Example: Reading and Writing Data using Spark
from pyspark.sql import SparkSession
spark = SparkSession.builder.appName("S3Example").getOrCreate()
# Reading data from S3
df = spark.read.csv("s3://my-bucket/path/to/input.csv")
# Processing data
df_filtered = df.filter(df['column'] > 100)
# Writing data to S3
df_filtered.write.csv("s3://my-bucket/path/to/output/")
Submit the Spark job on EMR:
spark-submit --deploy-mode cluster s3://my-bucket/path/to/my-spark-job.py
3. Using Apache Hive
Hive can directly query data stored in S3.
Example: Creating an External Table in Hive
CREATE EXTERNAL TABLE my_table (
column1 STRING,
column2 INT
)
ROW FORMAT DELIMITED
FIELDS TERMINATED BY ','
STORED AS TEXTFILE
LOCATION 's3://my-bucket/path/to/data/';
Querying Data:
SELECT * FROM my_table WHERE column2 > 100;
4. Using Presto
Presto allows interactive querying of data stored in S3.

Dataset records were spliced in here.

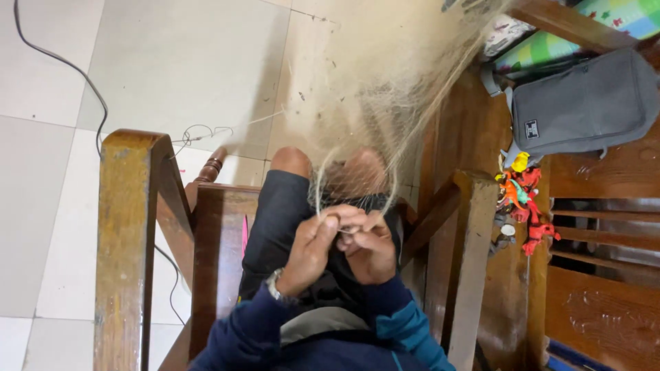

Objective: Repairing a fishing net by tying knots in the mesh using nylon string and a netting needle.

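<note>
A pale, fine-mesh fishing net (pixel 385 82) hangs from the upper right and drapes down over my knees. My left hand (pixel 313 251) and my right hand (pixel 371 251) meet over my lap, both pinching a bunched part of the net between the fingers. A thin pale thread runs between the two hands. A watch sits on my left wrist. I sit on a dark wooden chair (pixel 130 227) in dark shorts and a blue sleeve top.
A grey backpack (pixel 584 103) lies on a wooden bench at the right. Small bright plastic toys (pixel 522 199) lie beside it. A black cable (pixel 62 62) and a loose thread (pixel 206 134) cross the white tiled floor.
</note>
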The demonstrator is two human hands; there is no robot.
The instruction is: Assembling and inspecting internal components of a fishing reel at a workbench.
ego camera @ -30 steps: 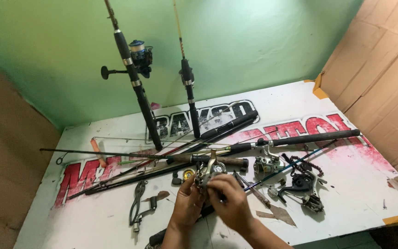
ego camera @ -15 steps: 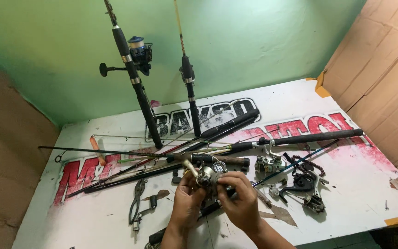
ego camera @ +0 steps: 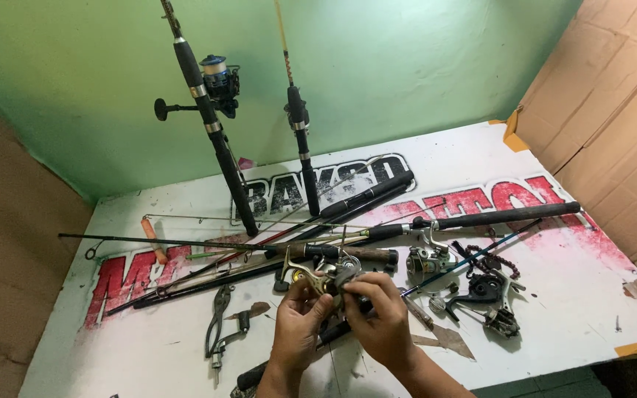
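Both hands close around a small fishing reel (ego camera: 331,278) held just above the near middle of the white table (ego camera: 576,295): the left hand (ego camera: 298,328) pinches its gold-coloured side between thumb and fingertips, while the right hand (ego camera: 382,318) wraps over its grey body from the other side, fingers curled tight on it. The head view shows the reel lifted clear of the table, in front of a heap of dark rod sections (ego camera: 274,250) lying crosswise over the table's red and black lettering. Just to the left of the hands lie pliers (ego camera: 217,324); to the right sit a second silver reel (ego camera: 427,258) and a black reel part (ego camera: 489,295). Two fishing rods lean upright against the green wall (ego camera: 422,66): the left rod (ego camera: 211,133) carries a spinning reel (ego camera: 219,81), and the shorter rod (ego camera: 300,140) stands beside it. Brown cardboard (ego camera: 613,110) rises along the right edge.
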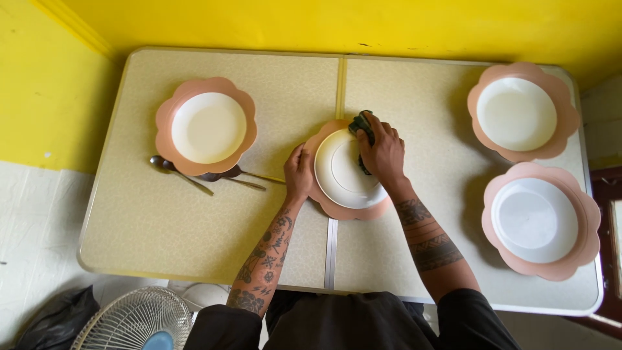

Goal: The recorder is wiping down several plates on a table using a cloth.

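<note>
Plate (346, 172), round with a pink scalloped rim and so without a long axis, lies face up mid-worktop (194, 227) over the centre seam. Right hand (382, 152) is clamped on a dark scrubbing pad (360, 123) at its far rim. Left hand (299, 174) grips the near-left edge.

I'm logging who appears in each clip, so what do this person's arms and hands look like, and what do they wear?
Both forearms are bare and heavily tattooed. The left forearm carries scattered small dark motifs, stars and floral shapes. The right forearm carries dark patterned bands around it. Dark short sleeves end above the elbows. The left hand and right hand show no gloves.
</note>
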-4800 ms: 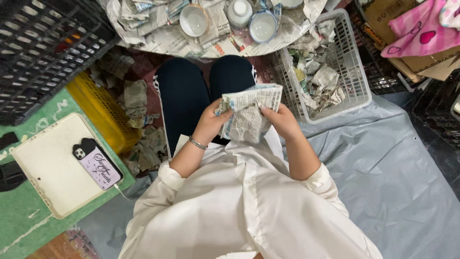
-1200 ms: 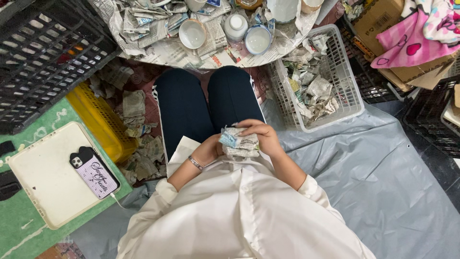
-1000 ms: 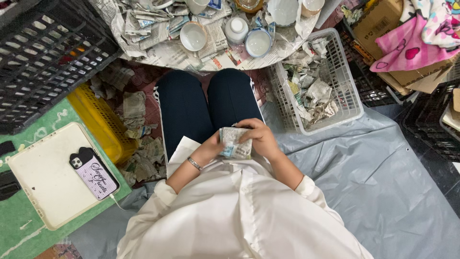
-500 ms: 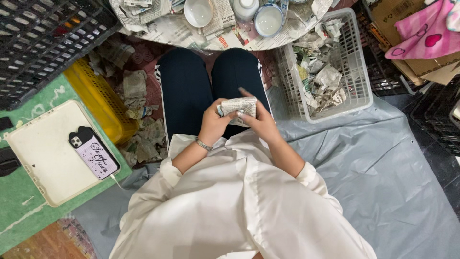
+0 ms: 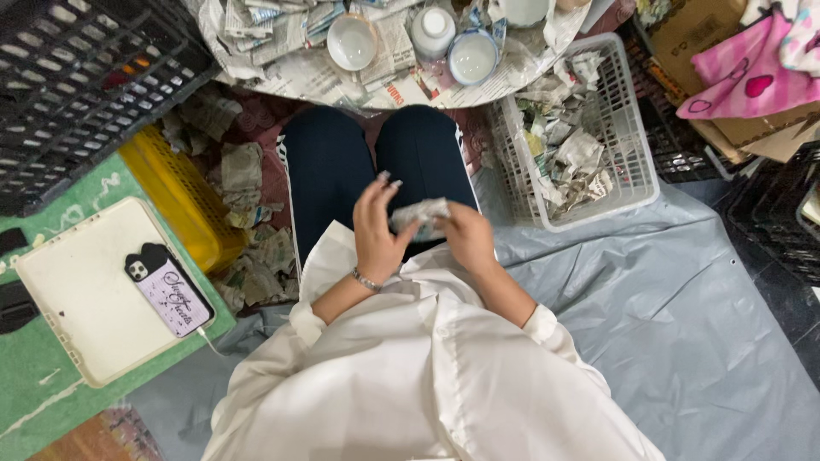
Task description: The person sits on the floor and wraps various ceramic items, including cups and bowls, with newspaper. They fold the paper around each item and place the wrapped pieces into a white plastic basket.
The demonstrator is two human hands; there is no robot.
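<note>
A black lattice crate (image 5: pixel 81 77) fills the upper left corner, well to the left of the newspaper-wrapped bundle (image 5: pixel 418 218) held over the lap. Below the crate, a white tray (image 5: pixel 77 294) lies on a green mat, with a phone (image 5: pixel 168 291) in a lilac case resting on its right part. A yellow basket (image 5: pixel 175 196) sits between the tray and the bundle, with crumpled newspaper scraps (image 5: pixel 248 222) strewn beside it on the floor.

Beyond the knees, the round bench (image 5: pixel 299 72) is covered in newspaper and carries two white bowls (image 5: pixel 352 42) and a small white jar (image 5: pixel 433 26). Nothing lies between the bundle and the bench but the person's dark-trousered legs.

The left hand (image 5: pixel 380 226) is raised upright, fingers spread and lifted, its palm against the bundle's left side (a bracelet sits at the wrist). The right hand (image 5: pixel 468 237) curls around the bundle's right side, gripping it; the bundle is blurred.

Right of the bundle stands a white plastic basket (image 5: pixel 636 128) with crumpled paper inside, on a grey sheet (image 5: pixel 683 307). A pink cloth (image 5: pixel 752 68) lies at the far right.
</note>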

Example: Querying Data using Presto
SELECT * FROM s3.my_database.my_table WHERE column2 > 100;
5. Using the AWS CLI
You can use the AWS CLI to interact with S3 data as part of your EMR workflow.
Example: Copy Data to and from S3
aws s3 cp s3://my-bucket/path/to/input.csv /local/path/
aws s3 cp /local/path/output.csv s3://my-bucket/path/to/output/
6. EMRFS (EMR File System)
EMRFS allows EMR clusters to use Amazon S3 as a Hadoop-compatible file system.
Example: Configuration in Hadoop or Spark
In your Hadoop configuration files (e.g., core-site.xml), you can specify the S3 path as the default file system:
<configuration>
<property>
<name>fs.defaultFS</name>
<value>s3://my-bucket/</value>
</property>
</configuration>
In Spark, you can specify S3 paths directly:
spark.read.text("s3://my-bucket/path/to/data.txt")
Summary
Interacting with data in Amazon S3 using AWS EMR is straightforward, thanks to the integration of various big data frameworks like Hadoop, Spark, Hive, and Presto. These frameworks provide powerful tools to read, write, and process data stored in S3. Additionally, using the AWS CLI and EMRFS enhances the flexibility and ease of managing data across S3 and EMR.